A couple of days after reading Penny’s cheering post about community and collaboration, I visited our local shop: the one she described as making such a positive contribution to our community. Behind the counter, shielded a little by the plastic screen, was one of the staff, a young woman. She was obviously distressed, and had been weeping. I gently asked what was wrong.
A car with two young men in it had pulled up outside the store a few minutes before. One of them had come in, looking for alcohol. He’d ignored the one-way system around the aisles, and social distancing. The young woman had come out from behind the counter and politely reminded him of the rules. Obviously under the influence of various intoxicants, he’d quickly picked an argument with her. When she had tried to insist more strongly, he’d slammed her up against the wall and threatened her with worse. She was a strong, tall, and clearly fit young woman, but she had been hurt and badly frightened. The police had been called.
A few days later, I visited a small supermarket to do our weekly shop. Well laid out, with a good-natured holding queue outside, and careful markings about which aisles to enter in which directions, it felt a safe place to shop. And then I found a young girl wandering in the wrong direction. I looked around and saw her mother a few feet away. I paused, expecting the mother to collect the child and continue ‘correctly’. Instead, the woman wandered past her child, going the wrong way, straight into my space – not just within two metres, but crowding me as I stood. Inside, I seethed. After she’d passed, I continued, only to encounter a middle-aged man at the end of the aisle. He looked down at the ‘no entry’ sign on the floor, frowned and tutted, and proceeded to ignore it, pushing past me. I steamed inside, fantasised punching him, and pressed on, grimly.
Among the many heart-warming and reassuring stories of community spirit in care settings, I’m hearing of stand-up, noisy and aggressive arguments between clinicians. Some of the increasing number of road rage events happening daily in our relatively quiet street may actually involve health or social care staff on their way to or to or from work. Some may involve characters like that violent shopper. The hooting and screaming young drivers may be the same people who are aggressively tossing bag loads of rubbish around our village green after feasting on crisps, chocolate, alcohol and energy drinks – and a joint or six.
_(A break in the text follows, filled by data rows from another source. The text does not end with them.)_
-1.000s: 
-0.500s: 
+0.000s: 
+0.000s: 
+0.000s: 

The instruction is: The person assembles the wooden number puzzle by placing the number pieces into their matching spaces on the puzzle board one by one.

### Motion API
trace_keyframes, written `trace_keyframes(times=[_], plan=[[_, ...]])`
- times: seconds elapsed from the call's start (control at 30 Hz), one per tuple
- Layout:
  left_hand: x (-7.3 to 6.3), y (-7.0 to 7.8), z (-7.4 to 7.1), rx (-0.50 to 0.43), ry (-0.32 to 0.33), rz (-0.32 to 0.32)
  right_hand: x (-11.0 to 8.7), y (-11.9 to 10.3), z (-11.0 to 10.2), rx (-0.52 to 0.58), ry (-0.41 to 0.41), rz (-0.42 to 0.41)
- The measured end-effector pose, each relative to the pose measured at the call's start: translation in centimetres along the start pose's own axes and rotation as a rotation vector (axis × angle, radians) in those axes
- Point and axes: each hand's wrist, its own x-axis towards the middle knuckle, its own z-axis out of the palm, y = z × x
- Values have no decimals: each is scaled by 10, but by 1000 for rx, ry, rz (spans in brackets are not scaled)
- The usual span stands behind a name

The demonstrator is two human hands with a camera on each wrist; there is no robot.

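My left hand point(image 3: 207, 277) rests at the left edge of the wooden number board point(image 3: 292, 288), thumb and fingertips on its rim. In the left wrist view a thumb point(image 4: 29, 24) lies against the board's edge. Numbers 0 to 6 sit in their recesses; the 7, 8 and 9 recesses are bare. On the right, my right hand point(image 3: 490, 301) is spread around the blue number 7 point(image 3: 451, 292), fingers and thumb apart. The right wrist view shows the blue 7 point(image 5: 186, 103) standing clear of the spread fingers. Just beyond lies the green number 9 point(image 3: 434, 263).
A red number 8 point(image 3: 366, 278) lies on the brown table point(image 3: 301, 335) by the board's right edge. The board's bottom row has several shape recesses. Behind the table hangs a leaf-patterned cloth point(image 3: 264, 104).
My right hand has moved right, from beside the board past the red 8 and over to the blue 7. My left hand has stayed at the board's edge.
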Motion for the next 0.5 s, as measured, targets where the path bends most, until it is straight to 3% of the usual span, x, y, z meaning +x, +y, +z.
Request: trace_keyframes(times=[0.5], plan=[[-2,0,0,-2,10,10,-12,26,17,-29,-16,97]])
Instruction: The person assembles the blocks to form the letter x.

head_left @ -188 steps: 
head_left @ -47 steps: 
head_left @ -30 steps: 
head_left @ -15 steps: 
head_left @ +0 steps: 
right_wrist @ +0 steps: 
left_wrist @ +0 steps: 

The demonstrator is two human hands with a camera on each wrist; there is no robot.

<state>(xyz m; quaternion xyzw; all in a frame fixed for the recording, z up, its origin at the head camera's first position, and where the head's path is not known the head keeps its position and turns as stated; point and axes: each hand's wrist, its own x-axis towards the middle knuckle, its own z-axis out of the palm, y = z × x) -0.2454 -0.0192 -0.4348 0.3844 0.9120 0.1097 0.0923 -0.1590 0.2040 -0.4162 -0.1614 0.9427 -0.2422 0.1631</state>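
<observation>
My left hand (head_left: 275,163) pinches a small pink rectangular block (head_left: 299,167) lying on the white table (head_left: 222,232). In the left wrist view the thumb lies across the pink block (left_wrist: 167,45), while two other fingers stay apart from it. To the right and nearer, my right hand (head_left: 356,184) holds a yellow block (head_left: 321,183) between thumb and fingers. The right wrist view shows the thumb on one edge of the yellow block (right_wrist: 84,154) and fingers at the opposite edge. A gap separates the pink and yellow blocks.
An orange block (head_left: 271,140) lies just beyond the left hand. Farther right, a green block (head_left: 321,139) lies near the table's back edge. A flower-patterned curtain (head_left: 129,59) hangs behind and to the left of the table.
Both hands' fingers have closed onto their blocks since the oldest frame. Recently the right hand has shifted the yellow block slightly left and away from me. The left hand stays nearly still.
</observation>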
All the characters above, including me, were feeling rage, for various reasons. However cooperative, people tend to resent rules, disruptions to their routines, barriers to meeting their felt needs as they damn well wish to. However positively most of us buckle down to this strange way of life, the anxiety, uncertainty, inconvenience and frustration we swallow puts us all on edge. However philosophically we cope with loss of income, fears about our futures, curtailments to our liberty, resentment bubbles away. And sometimes it tips over into rage, a convenient target having been identified – whether a rule impatiently and theatrically to break, a person to attack, a group to vilify – or of course, an easy public scapegoat like Neil Ferguson. Empathy and fellow feeling are eclipsed by the chance to ventilate primitive feelings. Some, like me in the supermarket, will be fortunate enough to be able to note and contain such feelings – even, quite soon, to laugh at themselves – but many will not.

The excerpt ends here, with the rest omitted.